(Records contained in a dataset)

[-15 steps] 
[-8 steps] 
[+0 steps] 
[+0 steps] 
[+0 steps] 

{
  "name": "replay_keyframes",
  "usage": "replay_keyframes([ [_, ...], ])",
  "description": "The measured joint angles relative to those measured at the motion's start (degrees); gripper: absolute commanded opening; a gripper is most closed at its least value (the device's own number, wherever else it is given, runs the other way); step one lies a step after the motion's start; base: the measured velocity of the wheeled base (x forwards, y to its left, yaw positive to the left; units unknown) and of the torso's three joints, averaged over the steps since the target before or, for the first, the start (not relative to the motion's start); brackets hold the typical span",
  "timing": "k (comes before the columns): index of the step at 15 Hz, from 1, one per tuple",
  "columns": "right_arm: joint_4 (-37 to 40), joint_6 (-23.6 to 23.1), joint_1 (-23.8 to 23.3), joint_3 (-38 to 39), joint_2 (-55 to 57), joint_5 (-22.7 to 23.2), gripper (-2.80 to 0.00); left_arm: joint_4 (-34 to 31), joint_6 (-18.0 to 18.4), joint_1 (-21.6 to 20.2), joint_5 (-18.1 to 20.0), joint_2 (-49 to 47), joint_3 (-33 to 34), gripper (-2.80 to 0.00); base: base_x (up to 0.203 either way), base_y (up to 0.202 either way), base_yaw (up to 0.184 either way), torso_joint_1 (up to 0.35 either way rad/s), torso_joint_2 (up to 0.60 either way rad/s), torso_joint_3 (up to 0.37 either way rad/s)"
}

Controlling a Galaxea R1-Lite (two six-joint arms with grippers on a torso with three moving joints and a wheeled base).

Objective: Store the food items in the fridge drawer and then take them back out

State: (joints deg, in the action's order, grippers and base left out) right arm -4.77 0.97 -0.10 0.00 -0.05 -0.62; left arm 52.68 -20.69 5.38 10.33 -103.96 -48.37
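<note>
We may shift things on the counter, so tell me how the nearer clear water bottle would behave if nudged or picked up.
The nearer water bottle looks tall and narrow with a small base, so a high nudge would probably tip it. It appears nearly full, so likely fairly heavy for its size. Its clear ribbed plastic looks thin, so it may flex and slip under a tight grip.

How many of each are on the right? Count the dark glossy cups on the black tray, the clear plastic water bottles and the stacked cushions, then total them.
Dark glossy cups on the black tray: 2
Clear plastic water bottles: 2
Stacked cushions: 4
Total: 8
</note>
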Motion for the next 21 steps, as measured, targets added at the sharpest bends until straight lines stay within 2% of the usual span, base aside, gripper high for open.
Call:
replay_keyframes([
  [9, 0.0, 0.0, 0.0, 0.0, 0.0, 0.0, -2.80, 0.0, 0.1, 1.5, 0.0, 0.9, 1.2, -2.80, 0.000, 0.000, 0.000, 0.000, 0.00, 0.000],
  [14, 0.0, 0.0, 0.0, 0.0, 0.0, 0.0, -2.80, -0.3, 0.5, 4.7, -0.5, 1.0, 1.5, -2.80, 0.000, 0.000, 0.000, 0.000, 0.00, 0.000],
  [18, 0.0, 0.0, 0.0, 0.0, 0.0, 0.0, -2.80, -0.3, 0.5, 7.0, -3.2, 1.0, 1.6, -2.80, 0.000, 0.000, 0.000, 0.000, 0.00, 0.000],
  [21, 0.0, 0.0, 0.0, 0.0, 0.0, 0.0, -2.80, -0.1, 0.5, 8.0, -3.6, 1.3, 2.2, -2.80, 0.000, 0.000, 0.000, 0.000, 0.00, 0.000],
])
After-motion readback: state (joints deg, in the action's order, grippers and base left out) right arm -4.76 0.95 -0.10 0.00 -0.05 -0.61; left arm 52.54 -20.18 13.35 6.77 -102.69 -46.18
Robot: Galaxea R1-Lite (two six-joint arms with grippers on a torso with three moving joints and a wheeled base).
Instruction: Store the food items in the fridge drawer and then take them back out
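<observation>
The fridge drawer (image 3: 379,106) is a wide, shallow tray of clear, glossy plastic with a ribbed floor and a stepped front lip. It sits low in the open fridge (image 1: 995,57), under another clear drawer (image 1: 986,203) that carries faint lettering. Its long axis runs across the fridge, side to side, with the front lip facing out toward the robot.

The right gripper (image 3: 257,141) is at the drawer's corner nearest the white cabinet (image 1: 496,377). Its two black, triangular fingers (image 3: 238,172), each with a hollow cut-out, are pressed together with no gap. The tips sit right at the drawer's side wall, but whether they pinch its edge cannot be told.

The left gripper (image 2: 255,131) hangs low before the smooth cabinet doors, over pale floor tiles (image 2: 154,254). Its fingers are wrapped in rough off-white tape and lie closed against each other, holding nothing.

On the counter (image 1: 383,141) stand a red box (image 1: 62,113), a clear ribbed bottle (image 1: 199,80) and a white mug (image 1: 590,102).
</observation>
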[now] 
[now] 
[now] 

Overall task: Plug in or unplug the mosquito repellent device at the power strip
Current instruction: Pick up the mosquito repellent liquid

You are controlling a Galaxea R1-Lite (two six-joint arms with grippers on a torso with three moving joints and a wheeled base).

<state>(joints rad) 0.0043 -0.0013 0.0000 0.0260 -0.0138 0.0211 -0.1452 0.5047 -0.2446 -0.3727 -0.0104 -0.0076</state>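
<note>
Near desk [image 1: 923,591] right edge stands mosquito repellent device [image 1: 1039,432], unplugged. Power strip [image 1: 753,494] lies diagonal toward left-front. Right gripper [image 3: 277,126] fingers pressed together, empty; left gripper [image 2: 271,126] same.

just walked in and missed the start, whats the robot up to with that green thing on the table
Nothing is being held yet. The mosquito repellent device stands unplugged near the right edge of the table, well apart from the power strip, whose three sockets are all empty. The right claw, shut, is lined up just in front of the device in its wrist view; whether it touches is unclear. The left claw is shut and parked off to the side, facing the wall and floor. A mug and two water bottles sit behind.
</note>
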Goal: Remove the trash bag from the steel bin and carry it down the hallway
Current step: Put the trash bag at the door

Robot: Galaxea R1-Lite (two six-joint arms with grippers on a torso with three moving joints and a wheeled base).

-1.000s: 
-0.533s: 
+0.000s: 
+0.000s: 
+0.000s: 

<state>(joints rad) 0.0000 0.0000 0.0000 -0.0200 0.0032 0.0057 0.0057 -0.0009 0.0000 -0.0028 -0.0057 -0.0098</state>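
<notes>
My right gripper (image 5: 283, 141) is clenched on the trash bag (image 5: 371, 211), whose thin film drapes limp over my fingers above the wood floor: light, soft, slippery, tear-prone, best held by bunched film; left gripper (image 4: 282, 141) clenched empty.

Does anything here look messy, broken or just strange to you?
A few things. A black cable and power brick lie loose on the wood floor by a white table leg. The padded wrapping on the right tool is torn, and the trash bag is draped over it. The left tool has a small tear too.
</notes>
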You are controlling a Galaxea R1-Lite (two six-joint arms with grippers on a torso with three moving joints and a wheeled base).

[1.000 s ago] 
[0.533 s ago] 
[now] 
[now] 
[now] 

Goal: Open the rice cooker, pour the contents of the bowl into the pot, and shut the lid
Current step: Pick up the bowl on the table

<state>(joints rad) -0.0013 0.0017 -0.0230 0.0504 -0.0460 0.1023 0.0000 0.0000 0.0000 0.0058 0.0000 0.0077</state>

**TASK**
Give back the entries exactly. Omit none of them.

**OUTPUT OF THE TASK**
[-15 steps] 
[-8 steps] 
[+0 steps] 
[+0 steps] 
[+0 steps] 

{
  "name": "replay_keyframes",
  "usage": "replay_keyframes([ [_, ...], ])",
  "description": "The measured joint angles relative to those measured at the motion's start (degrees); gripper: absolute commanded opening; a gripper is most closed at its least value (the device's own number, wherever else it is given, runs the other way); step one lies a step after the motion's start; base: the measured velocity of the wheeled base (x forwards, y to its left, yaw positive to the left; units unknown) and of the torso's three joints, averaged over the steps since the target before or, for the first, the start (not relative to the motion's start); brackets hold the typical span",
  "timing": "k (comes before the columns): index of the step at 15 Hz, from 1, one per tuple",
  "columns": "right_arm: joint_4 (-37 to 40), joint_6 (-23.6 to 23.1), joint_1 (-23.8 to 23.3), joint_3 (-38 to 39), joint_2 (-55 to 57), joint_5 (-22.7 to 23.2), gripper (-2.80 to 0.00); left_arm: joint_4 (-34 to 31), joint_6 (-18.0 to 18.4), joint_1 (-21.6 to 20.2), joint_5 (-18.1 to 20.0), joint_2 (-49 to 47), joint_3 (-33 to 34), gripper (-2.80 to 0.00); base: base_x (up to 0.203 either way), base_y (up to 0.202 either way), base_yaw (up to 0.184 either way), torso_joint_1 (up to 0.35 either way rad/s), torso_joint_2 (up to 0.60 either way rad/s), torso_joint_3 (up to 0.37 either way rad/s)"
}

Controlling a Galaxea R1-Lite (two six-joint arms with grippers on a torso with three moving joints and a wheeled base).

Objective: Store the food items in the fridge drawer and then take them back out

State: (joints deg, in the action's order, grippers and base left out) right arm -4.77 0.97 -0.10 0.00 -0.05 -0.62; left arm 52.68 -20.69 5.38 10.33 -103.96 -48.37
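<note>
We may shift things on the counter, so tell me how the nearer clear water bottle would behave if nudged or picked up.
The nearer water bottle looks tall and narrow with a small base, so a high nudge would probably tip it. It appears nearly full, so likely fairly heavy for its size. Its clear ribbed plastic looks thin, so it may flex and slip under a tight grip.

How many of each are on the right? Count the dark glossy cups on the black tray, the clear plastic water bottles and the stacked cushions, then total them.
Dark glossy cups on the black tray: 2
Clear plastic water bottles: 2
Stacked cushions: 4
Total: 8
</note>
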Motion for the next 21 steps, as measured, targets added at the sharpest bends until straight lines stay within 2% of the usual span, base aside, gripper high for open.
Call:
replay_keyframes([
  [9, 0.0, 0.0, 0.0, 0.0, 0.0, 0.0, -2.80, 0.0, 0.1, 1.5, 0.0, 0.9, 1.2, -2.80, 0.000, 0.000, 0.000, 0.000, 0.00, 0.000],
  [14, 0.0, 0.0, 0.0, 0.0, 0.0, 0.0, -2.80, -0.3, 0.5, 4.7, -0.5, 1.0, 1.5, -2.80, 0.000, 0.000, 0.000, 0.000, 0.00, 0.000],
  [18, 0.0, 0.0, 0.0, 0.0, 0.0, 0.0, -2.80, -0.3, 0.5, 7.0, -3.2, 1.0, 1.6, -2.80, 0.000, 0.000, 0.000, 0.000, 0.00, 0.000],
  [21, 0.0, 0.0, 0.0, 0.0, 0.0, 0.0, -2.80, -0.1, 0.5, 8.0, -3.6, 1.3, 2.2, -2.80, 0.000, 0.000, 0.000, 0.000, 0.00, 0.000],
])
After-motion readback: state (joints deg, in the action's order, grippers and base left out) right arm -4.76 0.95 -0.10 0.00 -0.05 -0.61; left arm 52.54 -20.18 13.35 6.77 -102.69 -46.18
Robot: Galaxea R1-Lite (two six-joint arms with grippers on a torso with three moving joints and a wheeled base).
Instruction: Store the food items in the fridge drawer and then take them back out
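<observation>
The fridge drawer (image 3: 379,106) is a wide, shallow tray of clear, glossy plastic with a ribbed floor and a stepped front lip. It sits low in the open fridge (image 1: 995,57), under another clear drawer (image 1: 986,203) that carries faint lettering. Its long axis runs across the fridge, side to side, with the front lip facing out toward the robot.

The right gripper (image 3: 257,141) is at the drawer's corner nearest the white cabinet (image 1: 496,377). Its two black, triangular fingers (image 3: 238,172), each with a hollow cut-out, are pressed together with no gap. The tips sit right at the drawer's side wall, but whether they pinch its edge cannot be told.

The left gripper (image 2: 255,131) hangs low before the smooth cabinet doors, over pale floor tiles (image 2: 154,254). Its fingers are wrapped in rough off-white tape and lie closed against each other, holding nothing.

On the counter (image 1: 383,141) stand a red box (image 1: 62,113), a clear ribbed bottle (image 1: 199,80) and a white mug (image 1: 590,102).
</observation>
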[now] 
[now] 
[now] 

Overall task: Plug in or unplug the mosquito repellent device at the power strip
Current instruction: Pick up the mosquito repellent liquid

You are controlling a Galaxea R1-Lite (two six-joint arms with grippers on a torso with three moving joints and a wheeled base).

<state>(joints rad) 0.0043 -0.0013 0.0000 0.0260 -0.0138 0.0211 -0.1452 0.5047 -0.2446 -0.3727 -0.0104 -0.0076</state>
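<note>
Near desk [image 1: 923,591] right edge stands mosquito repellent device [image 1: 1039,432], unplugged. Power strip [image 1: 753,494] lies diagonal toward left-front. Right gripper [image 3: 277,126] fingers pressed together, empty; left gripper [image 2: 271,126] same.

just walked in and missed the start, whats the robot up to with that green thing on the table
Nothing is being held yet. The mosquito repellent device stands unplugged near the right edge of the table, well apart from the power strip, whose three sockets are all empty. The right claw, shut, is lined up just in front of the device in its wrist view; whether it touches is unclear. The left claw is shut and parked off to the side, facing the wall and floor. A mug and two water bottles sit behind.
</note>
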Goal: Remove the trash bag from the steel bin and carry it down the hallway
Current step: Put the trash bag at the door

Robot: Galaxea R1-Lite (two six-joint arms with grippers on a torso with three moving joints and a wheeled base).

-1.000s: 
-0.533s: 
+0.000s: 
+0.000s: 
+0.000s: 

<state>(joints rad) 0.0000 0.0000 0.0000 -0.0200 0.0032 0.0057 0.0057 -0.0009 0.0000 -0.0028 -0.0057 -0.0098</state>
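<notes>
My right gripper (image 5: 283, 141) is clenched on the trash bag (image 5: 371, 211), whose thin film drapes limp over my fingers above the wood floor: light, soft, slippery, tear-prone, best held by bunched film; left gripper (image 4: 282, 141) clenched empty.

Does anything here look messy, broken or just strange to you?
A few things. A black cable and power brick lie loose on the wood floor by a white table leg. The padded wrapping on the right tool is torn, and the trash bag is draped over it. The left tool has a small tear too.
</notes>
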You are controlling a Galaxea R1-Lite (two six-joint arms with grippers on a torso with three moving joints and a wheeled base).

[1.000 s ago] 
[0.533 s ago] 
[now] 
[now] 
[now] 

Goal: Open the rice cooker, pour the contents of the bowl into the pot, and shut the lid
Current step: Pick up the bowl on the table

<state>(joints rad) -0.0013 0.0017 -0.0230 0.0504 -0.0460 0.1023 0.0000 0.0000 0.0000 0.0058 0.0000 0.0077</state>

The response to this exercise is finished.